• [WORK TASK]
Copy the listing out in full. Keep every word as it is.

+===+

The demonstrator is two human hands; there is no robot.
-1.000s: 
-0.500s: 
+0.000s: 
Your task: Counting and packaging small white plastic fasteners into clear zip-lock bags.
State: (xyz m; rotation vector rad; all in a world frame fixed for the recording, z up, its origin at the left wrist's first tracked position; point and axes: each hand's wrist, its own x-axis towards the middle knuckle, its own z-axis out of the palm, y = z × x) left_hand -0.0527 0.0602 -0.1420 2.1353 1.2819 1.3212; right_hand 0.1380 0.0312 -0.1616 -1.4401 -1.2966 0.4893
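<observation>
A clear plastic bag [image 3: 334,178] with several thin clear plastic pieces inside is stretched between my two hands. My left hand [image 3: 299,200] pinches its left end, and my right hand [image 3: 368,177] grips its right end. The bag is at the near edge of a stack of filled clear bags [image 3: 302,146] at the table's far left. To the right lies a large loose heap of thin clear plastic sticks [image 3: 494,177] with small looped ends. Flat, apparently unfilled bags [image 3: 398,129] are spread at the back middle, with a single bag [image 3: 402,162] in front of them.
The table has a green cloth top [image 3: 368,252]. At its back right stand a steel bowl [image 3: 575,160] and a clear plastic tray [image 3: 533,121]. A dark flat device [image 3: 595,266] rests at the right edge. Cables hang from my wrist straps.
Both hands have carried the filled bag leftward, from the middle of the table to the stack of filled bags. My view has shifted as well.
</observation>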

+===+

• [TASK OUTPUT]
The demonstrator is two human hands; there is no robot.
-1.000s: 
-0.500s: 
+0.000s: 
Your task: Counting and packaging small white plastic fasteners into clear zip-lock bags.
State: (xyz m; rotation vector rad; all in a world frame fixed for the recording, z up, its origin at the left wrist's first tracked position; point and axes: each hand's wrist, its own x-axis towards the middle knuckle, its own z-axis out of the palm, y = z × x) left_hand -0.0527 0.0602 -0.1420 2.1353 1.2819 1.3212; right_hand 0.1380 0.0312 -0.1616 -1.4401 -1.2966 0.4893
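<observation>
A clear plastic bag [image 3: 334,178] with several thin clear plastic pieces inside is stretched between my two hands. My left hand [image 3: 299,200] pinches its left end, and my right hand [image 3: 368,177] grips its right end. The bag is at the near edge of a stack of filled clear bags [image 3: 302,146] at the table's far left. To the right lies a large loose heap of thin clear plastic sticks [image 3: 494,177] with small looped ends. Flat, apparently unfilled bags [image 3: 398,129] are spread at the back middle, with a single bag [image 3: 402,162] in front of them.
The table has a green cloth top [image 3: 368,252]. At its back right stand a steel bowl [image 3: 575,160] and a clear plastic tray [image 3: 533,121]. A dark flat device [image 3: 595,266] rests at the right edge. Cables hang from my wrist straps.
Both hands have carried the filled bag leftward, from the middle of the table to the stack of filled bags. My view has shifted as well.
</observation>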

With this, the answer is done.